Friday, February 21, 2014

Deliverance

Underground is nothing. I ride the Emperor's bronze chariot in plain sight, entombed above ground, buried in plain sight among bartenders schoolchildren awaiting a bus that never comes, stuck with dirt and terracotta slowly peeling away like rind from an orange. My eyes are resolute and true and I swallow fire like a professional without a contract begging the world to give him a second chance on a life he dreams awake each morning only to drown in the sludge that remains at the bottom of his coffee cup. If I try to read fortunes from this same sludge it melts the brown enamel paint before burning a hole in the table that bores deep into the ground until it partially fuses with the core of the world and makes everything spin so fast until the days grow shorter and the government mandates a nine day work week before the three day weekend where we'll go to the coast and hold hands and watch the waves thread together and crash ahead of the candy apple sunset.

I suck a candy drop and hold your hand. The world is butterscotch Chanel, and when you laugh your perfume jumps from your neck and caresses my cheek and insists that the world is mine and so are you.

Butterscotch Chanel shocks me awake and I see the sun flee behind adjacent apartment buildings, stolen each day by charlatans I'm powerless to stop. There's nothing left in the mirror except a skeleton inside a terracotta guard animated by convenience and fate, so I shave and brush my hair and drink canned coffee that tastes like yesterday and the day before and a blur of time until memory clouds like a cataract and the only thing left is to guess a direction and proceed to the train station and ride the Hibiya Line to Roppongi and ride the escalators in billion-yen leviathans until the security guards decide I'm too much of a nuisance and sternly point to the exit. Lather. Rinse. Repeat.

I wash ashore in Shinjuku, a dejected castaway, and salve wounds at pocket bars where bubblegum twenty-somethings laugh and mumble nothings like Shakespearean lovers packing sonnet pistols. I slam two Suntory highballs and regain momentary sympathy and recall a fleeting scent that floats on the tides as it carries time and memory out to sea like so much flotsam.

Things distend. I stretch across stalls where attractive women coo seductive offers staked together, yakitori on the grill, and salarymen inhale noodles in water-oil broth while others line up awaiting their turns grasping Seven Stars cigarettes like sailors lost at sea with only the thin rubber of a flimsy lifeboat between them and a gentle response. I prefer Marlboros.

I bypass the horde and slide into a Cafe de Crie tucked between dueling pachinko parlors. Inside each man ordering coffee is worth ten packs of cigarettes, and I breathe deep and imagine the odd looks I get when I close my eyes and seem to be enjoying myself too much. The woman behind the counter gives me the withering not-another stare as I wobble in place and squint up her bright yellow board with blue letters before attempting a self-effacing laugh while trying not to stare at her breasts.
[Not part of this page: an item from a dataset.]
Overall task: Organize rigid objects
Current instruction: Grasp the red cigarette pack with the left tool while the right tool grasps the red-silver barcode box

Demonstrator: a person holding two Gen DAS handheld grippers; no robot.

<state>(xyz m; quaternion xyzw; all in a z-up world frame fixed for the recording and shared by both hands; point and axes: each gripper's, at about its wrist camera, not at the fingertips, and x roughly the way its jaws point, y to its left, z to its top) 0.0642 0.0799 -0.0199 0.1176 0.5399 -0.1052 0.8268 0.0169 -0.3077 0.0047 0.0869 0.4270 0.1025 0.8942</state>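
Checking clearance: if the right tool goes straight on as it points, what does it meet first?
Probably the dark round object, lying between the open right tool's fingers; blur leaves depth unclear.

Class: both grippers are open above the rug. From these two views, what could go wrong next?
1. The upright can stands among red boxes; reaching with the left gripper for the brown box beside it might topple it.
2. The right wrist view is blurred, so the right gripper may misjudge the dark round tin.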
"Cappuccino?" I mumble-ask.

She pretends not to hear me and looks past my face to the next suit, an older man whose wobble I recognize as the Suntory shake, evidenced further by the burst capillaries of someone who dips in a bit too early and often. His grey three-piece suit is a nice accessory. I look back at him, and his response grunt shakes loose his glasses enough for them to slide gradually down the bridge of his nose.

"Can I help you?" Her impatience endears.

"Cappuccino," I say with more flair.

She rolls her eyes and moves aside to make my drink. She's somewhat gorgeous, I decide, chocolate-skinned and creamy in complexion and movement. My pockets hemorrhage hundred-yen coins and I hold myself up on the counter and await deliverance.